Mazda Memarsadeghi, MD, Martin J. Breitenseher, MD, Cornelia Schaefer-Prokop, MD, Michael Weber, MS, Silke Aldrian, MD, Christian Gäbler, MD and Mathias Prokop, MD

1 From the Departments of Radiology (M.M., M.J.B., C.S., M.W., M.P.) and Traumatology (S.A., C.G.), Medical University of Vienna, General Hospital of Vienna, Waehringer Guertel 18-20, A-1090 Vienna, Austria. Received March 11, 2005; revision requested May 4; revision received May 31; accepted June 21; final version accepted August 25. Address correspondence to M.M. (e-mail: mazda.memarsadeghi{at}meduniwien.ac.at).

Purpose: To compare the diagnostic performance of multidetector computed tomography (CT) and magnetic resonance (MR) imaging in patients clinically suspected of having a scaphoid fracture and who had normal initial radiographs, with radiographs obtained 6 weeks after trauma as the reference standard.

Materials and Methods: The ethics committee approved the study, and all patients gave written informed consent.
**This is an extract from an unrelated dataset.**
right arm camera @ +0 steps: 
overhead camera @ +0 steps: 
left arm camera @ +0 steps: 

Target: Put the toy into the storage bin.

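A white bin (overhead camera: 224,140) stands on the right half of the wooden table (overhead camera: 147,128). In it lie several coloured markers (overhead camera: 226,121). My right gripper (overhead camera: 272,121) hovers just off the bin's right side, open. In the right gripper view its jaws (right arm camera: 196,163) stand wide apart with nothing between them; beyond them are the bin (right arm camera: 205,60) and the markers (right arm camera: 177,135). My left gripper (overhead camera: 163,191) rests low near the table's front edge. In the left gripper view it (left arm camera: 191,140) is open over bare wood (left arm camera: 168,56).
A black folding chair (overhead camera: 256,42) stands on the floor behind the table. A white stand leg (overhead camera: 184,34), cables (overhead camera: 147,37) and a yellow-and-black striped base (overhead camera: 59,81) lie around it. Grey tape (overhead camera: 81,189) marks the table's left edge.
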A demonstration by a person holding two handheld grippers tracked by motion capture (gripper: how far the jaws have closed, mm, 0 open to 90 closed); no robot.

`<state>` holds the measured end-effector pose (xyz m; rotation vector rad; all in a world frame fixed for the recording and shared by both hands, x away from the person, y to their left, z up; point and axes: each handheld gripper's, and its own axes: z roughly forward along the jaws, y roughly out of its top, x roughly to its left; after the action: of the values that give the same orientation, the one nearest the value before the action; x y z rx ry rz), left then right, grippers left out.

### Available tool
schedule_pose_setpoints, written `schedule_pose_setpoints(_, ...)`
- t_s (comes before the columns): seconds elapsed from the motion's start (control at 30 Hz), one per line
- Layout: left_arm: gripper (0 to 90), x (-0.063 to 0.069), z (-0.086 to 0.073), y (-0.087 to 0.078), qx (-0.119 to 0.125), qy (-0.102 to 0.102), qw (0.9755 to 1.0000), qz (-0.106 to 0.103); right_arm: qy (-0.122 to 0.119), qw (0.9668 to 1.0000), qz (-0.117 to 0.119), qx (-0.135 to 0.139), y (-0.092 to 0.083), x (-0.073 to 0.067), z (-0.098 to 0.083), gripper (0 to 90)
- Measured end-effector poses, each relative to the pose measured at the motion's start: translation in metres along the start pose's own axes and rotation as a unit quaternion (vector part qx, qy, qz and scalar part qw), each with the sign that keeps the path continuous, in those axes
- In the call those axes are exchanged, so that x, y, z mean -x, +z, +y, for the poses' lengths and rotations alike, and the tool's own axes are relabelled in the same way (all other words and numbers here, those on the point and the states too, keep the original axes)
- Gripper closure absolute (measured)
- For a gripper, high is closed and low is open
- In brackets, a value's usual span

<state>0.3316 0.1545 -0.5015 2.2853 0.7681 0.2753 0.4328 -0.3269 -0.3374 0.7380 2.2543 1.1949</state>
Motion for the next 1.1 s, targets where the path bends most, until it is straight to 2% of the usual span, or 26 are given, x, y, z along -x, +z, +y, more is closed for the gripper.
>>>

Twenty-nine patients (17 male, 12 female; age range, 17–62 years; mean age, 34 years ± 13) underwent multidetector CT and MR imaging within 6 days after trauma. CT data were obtained with 0.5-mm collimation. For image review, 0.7-mm-thick multiplanar reformations were performed in transverse, coronal, and sagittal planes relative to the wrist. The 1.0-T MR examination consisted of coronal and transverse short inversion time inversion-recovery, coronal and transverse T1-weighted spin-echo, and coronal volume-rendered T2-weighted gradient-echo sequences. Two radiologists analyzed the CT and MR images. A binomial test was used to evaluate the significance of the differences between MR imaging and CT in detection of scaphoid fractures and cortical involvement (P < .05).

Results: The 6-week follow-up radiographs depicted a scaphoid fracture in 11 (38%) patients. Eight patients had a cortical fracture, while three patients had only a bandlike lucency within the trabecular portion of the scaphoid. MR imaging depicted all 11 fractures but only two cortical fractures. Multidetector CT depicted all eight cortical fractures but failed to depict trabecular fractures. No false-positive fractures were seen on MR or CT images. Differences between MR imaging and CT were not significant for the detection of scaphoid fractures (P = .25) but were significant for cortical involvement (P = .03).

Conclusion: Multidetector CT is highly accurate in depicting occult cortical scaphoid factures but appears inferior to MR imaging in depicting solely trabecular injury. MR imaging is inferior to multidetector CT in depicting cortical involvement.